Your answer must be the exact lines below, starting with the line with "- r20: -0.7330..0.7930" and going on through the line with "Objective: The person", both included, with no pictures.
--- Supplied data Enclosed Below ---
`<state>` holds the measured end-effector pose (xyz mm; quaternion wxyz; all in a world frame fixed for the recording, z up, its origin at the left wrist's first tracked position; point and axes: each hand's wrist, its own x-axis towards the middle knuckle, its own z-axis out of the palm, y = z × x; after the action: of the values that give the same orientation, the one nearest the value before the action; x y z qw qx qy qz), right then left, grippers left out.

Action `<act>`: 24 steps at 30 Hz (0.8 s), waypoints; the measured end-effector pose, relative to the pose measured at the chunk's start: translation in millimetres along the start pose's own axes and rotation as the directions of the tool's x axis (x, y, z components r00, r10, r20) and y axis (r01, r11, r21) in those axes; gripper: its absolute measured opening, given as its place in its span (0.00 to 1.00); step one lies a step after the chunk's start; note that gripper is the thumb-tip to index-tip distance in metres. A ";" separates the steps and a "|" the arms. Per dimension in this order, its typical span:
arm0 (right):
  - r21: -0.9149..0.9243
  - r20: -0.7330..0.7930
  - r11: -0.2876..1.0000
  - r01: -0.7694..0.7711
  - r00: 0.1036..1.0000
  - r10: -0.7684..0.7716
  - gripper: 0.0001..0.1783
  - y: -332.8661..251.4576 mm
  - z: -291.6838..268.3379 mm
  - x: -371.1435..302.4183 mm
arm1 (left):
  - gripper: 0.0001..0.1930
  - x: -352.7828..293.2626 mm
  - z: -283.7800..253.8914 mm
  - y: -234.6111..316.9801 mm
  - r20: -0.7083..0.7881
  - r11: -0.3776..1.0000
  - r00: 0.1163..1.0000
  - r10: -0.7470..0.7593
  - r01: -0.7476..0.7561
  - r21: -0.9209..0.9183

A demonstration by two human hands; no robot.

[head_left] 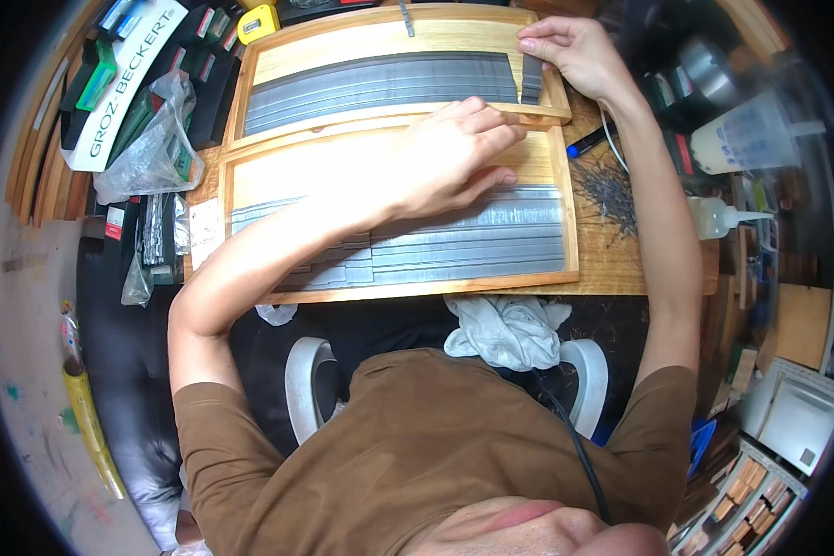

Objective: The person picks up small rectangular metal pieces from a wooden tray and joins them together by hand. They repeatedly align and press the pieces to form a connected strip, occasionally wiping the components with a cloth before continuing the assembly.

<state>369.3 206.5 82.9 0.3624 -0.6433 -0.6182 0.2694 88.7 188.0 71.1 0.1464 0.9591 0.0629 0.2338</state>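
Observation:
Two shallow wooden trays lie one behind the other on the table. The far tray (562, 104) holds a long, tightly packed row of thin dark-grey metal strips (380, 88). At its right end, past a narrow gap, stands a short bundle of metal strips (531, 80). My right hand (574, 56) pinches the top of that bundle between thumb and fingers. My left hand (463, 153) hovers palm down over the near tray (572, 222), fingers loosely bent and thumb apart, with nothing visible in it. Beneath it, several rows of grey metal strips (473, 243) fill the near tray's front.
Loose thin metal pieces (607, 193) and a blue-capped marker (588, 142) lie right of the trays. Beyond them are a plastic cup (746, 139) and a squeeze bottle (718, 218). A yellow tape measure (258, 24) and plastic bag (153, 144) are at left.

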 end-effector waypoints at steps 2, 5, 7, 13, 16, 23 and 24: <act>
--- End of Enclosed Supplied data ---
*Exercise result*.
  - r20: -0.7330..0.7930
  - r11: -0.2876..1.0000
  - r01: -0.7694..0.7711
  - r00: 0.1036..1.0000
  - r10: -0.7684..0.7716
  - gripper: 0.0001..0.1783
  - y: -332.8661..251.4576 mm
  - z: -291.6838..268.3379 mm
  - x: -371.1435..302.4183 mm
arm1 (left):
  - gripper: 0.0001..0.1930
  - x: -352.7828..293.2626 mm
  - z: -283.7800..253.8914 mm
  - y: -234.6111..316.9801 mm
  - r20: -0.7083..0.7881
  - r11: -0.3776..1.0000
  - r00: 0.1163..1.0000
  - r10: -0.7470..0.7593
  - r01: -0.7476..0.7561
  - r21: -0.9209..0.9183

A demonstration by two human hands; no robot.

[head_left] 

Objective: The person picks up small rectangular metal pieces from a wooden tray and joins them together by hand. They repeatedly align and press the pieces to form a connected strip, occasionally wiping the components with a cloth before continuing the assembly.

Besides this answer, the exercise requires nothing else.